Musically, the show does not stand out much. Fitting with a fly-on-the-wall workplace show, the use of background music is restrained in many situations, including when we are inside the company offices and seeing just run-of-the-mill events. We get it more in scenes where we see Aoi’s private life outside of work, which uses simple mood-inducing themes, or in “action” moments at work where the music is there to help impel the movement forward. Of the main themes, so far we’ve only heard Yoko Ishida’s “Colorful Box,” which was played at the end but might well turn out to be the opening theme. It’s a light, bright tune that fits a light comedy such as this.
And light comedy is what it mainly has going for it so far.

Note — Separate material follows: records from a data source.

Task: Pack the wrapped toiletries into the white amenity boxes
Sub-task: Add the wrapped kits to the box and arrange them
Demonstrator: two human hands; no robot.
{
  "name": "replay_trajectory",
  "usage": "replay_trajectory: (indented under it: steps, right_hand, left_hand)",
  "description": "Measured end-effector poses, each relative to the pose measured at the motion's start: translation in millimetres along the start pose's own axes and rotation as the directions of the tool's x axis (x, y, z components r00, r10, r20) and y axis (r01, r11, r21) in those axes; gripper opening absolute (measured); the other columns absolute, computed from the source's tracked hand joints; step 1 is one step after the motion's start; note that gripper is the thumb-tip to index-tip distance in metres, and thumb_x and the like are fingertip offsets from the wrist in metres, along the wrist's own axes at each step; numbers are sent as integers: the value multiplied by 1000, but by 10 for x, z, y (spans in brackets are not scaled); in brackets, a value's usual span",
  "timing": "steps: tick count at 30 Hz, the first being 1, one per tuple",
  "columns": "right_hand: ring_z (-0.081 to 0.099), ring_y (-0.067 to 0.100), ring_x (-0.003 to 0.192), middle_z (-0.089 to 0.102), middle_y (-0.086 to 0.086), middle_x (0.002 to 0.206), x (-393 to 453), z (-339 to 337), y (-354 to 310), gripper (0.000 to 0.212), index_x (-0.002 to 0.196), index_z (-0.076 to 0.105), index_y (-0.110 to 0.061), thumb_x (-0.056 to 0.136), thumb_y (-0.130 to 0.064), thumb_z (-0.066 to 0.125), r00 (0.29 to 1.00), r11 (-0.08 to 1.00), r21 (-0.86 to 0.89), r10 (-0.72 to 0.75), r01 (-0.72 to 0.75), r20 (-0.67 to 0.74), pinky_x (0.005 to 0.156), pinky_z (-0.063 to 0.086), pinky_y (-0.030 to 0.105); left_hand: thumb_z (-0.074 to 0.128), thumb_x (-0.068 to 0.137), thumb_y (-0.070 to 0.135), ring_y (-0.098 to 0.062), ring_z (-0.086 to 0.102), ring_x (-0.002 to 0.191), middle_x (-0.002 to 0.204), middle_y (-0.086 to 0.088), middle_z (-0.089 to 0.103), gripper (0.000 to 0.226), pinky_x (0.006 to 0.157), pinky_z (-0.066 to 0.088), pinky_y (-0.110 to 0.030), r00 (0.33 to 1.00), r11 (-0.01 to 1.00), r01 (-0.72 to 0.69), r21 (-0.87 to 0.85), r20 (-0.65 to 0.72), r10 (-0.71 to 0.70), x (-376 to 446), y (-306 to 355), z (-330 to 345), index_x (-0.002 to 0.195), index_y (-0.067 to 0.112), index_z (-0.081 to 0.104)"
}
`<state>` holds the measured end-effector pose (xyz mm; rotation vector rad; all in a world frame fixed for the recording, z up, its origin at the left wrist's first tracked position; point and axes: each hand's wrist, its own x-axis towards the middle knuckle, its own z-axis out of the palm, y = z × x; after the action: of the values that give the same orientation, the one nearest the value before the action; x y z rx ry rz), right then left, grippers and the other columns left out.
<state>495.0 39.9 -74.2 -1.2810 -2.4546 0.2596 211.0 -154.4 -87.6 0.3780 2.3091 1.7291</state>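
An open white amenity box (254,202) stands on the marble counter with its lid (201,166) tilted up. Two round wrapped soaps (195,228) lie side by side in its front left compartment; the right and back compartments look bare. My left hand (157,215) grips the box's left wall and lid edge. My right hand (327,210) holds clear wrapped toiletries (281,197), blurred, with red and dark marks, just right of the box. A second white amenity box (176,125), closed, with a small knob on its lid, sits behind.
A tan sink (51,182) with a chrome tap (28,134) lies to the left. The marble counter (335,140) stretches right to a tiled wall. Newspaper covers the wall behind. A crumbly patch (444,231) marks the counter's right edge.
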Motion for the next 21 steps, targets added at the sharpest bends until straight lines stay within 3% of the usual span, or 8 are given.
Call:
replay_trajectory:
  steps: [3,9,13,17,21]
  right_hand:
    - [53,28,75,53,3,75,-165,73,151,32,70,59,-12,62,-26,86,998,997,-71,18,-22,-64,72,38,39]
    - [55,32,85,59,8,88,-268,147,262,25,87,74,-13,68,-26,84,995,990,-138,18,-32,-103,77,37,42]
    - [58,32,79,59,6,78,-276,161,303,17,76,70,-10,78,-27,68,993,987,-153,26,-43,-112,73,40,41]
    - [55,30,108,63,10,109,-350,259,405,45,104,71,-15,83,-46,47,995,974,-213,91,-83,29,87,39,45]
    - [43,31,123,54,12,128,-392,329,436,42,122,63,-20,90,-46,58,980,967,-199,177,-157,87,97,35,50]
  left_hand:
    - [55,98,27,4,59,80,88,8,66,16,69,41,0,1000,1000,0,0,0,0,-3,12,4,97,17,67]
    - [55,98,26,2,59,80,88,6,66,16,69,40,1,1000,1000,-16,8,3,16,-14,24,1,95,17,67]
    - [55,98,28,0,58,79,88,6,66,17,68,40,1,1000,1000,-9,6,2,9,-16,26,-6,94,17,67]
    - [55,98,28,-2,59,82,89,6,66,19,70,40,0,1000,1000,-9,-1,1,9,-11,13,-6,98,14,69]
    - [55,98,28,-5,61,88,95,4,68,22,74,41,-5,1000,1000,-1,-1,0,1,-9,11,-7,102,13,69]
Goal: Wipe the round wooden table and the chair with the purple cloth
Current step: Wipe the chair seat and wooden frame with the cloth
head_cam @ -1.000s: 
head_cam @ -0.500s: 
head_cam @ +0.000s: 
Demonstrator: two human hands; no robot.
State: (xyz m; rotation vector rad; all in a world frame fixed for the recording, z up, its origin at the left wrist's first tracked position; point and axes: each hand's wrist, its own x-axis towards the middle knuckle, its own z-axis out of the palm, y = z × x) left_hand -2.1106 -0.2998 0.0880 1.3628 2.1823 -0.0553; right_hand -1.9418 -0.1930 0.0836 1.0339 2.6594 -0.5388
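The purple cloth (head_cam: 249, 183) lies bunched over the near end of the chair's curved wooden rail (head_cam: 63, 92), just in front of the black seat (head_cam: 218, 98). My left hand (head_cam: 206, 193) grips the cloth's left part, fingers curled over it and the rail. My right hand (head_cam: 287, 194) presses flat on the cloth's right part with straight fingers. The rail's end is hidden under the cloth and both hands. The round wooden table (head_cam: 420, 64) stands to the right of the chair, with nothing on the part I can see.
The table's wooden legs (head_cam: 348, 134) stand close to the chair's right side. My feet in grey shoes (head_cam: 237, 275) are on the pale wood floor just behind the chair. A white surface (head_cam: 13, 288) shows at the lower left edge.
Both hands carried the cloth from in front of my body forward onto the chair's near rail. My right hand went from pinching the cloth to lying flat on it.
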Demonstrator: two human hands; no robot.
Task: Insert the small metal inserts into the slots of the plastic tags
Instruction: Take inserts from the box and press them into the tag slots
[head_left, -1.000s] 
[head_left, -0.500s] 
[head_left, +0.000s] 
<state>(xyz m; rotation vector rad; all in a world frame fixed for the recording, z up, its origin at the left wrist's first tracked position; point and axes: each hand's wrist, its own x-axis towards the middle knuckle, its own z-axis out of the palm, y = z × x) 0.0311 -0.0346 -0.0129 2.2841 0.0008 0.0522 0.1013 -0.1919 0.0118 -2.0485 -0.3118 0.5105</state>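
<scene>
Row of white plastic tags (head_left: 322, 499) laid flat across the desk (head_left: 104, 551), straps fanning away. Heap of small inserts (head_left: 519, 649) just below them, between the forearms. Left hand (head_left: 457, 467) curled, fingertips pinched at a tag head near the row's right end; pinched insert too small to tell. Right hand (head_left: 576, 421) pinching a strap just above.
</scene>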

This is not a show that is trying for broad laughs, as there has been little if any slapstick on view. We have some workplace drama, but it is so far executed with a light touch (the only hint of darkness being the cliffhanger at the end of the episode, but that could still be resolved in a comedic way next week for all we know). This was not a particularly engrossing piece, but it also did not bore or make me look at the clock. I am curious what it will want to do besides showing us some vignettes from the world on the other side of the camera, animation-style.
After a brief look at her early interest in the animation world, we follow young animation production assistant Aoi Miyamori, who is the multipurpose runner and gofer for Musashino Animation. If you’re interested in how things work behind the scenes at animation companies, this should be somewhat informative. As a light comedy it works fairly well too. At least P.A. Works are no longer wasting their time with meaningless teenage melodramas.